# Exercise requirements
Only lines with the word "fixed" belong in the answer; copy them from the records below.

# Data items
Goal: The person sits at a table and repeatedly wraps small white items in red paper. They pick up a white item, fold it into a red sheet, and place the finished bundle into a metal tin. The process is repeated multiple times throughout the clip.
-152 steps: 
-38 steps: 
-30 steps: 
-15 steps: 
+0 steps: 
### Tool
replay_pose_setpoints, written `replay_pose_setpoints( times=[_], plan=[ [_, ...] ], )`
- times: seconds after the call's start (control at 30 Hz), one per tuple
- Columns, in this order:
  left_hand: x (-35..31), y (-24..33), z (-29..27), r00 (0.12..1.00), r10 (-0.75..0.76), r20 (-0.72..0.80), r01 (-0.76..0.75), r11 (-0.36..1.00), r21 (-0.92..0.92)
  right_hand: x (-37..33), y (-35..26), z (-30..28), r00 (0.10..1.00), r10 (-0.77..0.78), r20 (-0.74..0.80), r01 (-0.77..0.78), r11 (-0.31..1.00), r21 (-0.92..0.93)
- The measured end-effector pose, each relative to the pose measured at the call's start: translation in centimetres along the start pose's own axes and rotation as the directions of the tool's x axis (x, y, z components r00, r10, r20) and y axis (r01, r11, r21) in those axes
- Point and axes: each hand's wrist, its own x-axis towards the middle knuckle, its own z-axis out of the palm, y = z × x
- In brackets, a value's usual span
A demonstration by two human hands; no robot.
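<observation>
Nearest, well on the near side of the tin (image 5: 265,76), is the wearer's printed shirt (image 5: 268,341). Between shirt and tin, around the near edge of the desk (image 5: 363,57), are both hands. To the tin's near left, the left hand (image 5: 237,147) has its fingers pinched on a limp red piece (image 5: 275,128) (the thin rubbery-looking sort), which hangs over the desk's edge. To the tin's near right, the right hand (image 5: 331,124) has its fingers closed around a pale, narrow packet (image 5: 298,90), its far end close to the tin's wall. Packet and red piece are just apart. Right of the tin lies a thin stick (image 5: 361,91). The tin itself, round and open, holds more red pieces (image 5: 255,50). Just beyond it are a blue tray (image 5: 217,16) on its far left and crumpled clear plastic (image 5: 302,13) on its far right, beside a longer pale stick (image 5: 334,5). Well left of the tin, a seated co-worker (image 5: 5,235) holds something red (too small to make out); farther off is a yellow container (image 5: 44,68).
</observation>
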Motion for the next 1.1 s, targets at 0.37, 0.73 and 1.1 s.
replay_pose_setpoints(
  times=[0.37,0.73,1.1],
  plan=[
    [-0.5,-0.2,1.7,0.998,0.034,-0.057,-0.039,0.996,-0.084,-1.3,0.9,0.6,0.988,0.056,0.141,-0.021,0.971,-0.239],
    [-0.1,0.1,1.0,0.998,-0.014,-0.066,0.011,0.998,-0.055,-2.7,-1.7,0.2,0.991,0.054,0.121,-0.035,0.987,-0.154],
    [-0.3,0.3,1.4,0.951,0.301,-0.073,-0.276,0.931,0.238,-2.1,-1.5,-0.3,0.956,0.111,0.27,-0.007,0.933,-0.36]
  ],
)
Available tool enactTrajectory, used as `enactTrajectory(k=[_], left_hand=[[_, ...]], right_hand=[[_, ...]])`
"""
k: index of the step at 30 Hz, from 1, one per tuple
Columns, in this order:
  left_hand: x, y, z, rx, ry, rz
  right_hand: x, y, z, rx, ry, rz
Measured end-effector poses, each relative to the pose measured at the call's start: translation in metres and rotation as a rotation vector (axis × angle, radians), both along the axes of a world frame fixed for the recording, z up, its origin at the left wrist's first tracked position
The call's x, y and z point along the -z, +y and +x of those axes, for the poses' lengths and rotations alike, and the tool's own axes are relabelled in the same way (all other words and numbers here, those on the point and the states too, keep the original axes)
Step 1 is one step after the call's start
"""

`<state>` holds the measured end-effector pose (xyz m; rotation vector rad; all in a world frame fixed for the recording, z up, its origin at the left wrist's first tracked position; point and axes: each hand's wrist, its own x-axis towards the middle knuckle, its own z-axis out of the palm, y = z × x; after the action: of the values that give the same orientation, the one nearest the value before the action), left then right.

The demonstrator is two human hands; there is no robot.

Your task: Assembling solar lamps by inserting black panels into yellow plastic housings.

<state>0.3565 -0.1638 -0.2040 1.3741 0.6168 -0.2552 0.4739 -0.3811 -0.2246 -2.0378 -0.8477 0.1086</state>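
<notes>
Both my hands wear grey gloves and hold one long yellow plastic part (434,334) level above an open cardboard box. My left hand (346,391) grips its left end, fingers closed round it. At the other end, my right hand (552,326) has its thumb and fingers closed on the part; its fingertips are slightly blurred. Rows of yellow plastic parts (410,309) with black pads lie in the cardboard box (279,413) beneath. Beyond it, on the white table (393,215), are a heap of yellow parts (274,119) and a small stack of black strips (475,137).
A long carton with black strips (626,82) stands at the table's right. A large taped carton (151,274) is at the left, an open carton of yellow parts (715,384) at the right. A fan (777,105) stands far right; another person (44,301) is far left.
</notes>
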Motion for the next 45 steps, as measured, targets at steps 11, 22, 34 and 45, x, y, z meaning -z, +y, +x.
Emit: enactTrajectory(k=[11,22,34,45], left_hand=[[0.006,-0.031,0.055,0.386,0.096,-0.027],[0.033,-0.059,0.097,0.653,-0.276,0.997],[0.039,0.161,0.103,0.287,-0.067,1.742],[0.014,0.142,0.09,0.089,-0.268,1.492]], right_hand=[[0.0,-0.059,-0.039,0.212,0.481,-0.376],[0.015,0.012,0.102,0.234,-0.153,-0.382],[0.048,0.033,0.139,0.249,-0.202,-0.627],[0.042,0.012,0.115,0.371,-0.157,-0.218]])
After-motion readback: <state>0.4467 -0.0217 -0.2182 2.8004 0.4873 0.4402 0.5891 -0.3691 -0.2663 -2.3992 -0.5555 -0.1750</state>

# Answer to the exercise
Measured end-effector poses, each relative to the pose measured at the call's start: translation in metres and rotation as a rotation vector (axis × angle, radians), both along the axes of a world frame fixed for the recording, z up, its origin at the left wrist's first tracked position
`<state>` holds the measured end-effector pose (xyz m; rotation vector rad; all in a world frame fixed for the recording, z up, its origin at the left wrist's first tracked position; point and axes: each hand's wrist, its own x-axis towards the middle knuckle, its own z-axis out of the palm, y = z × x; after the action: of the values that give the same orientation, the one nearest the value before the action), left then right.

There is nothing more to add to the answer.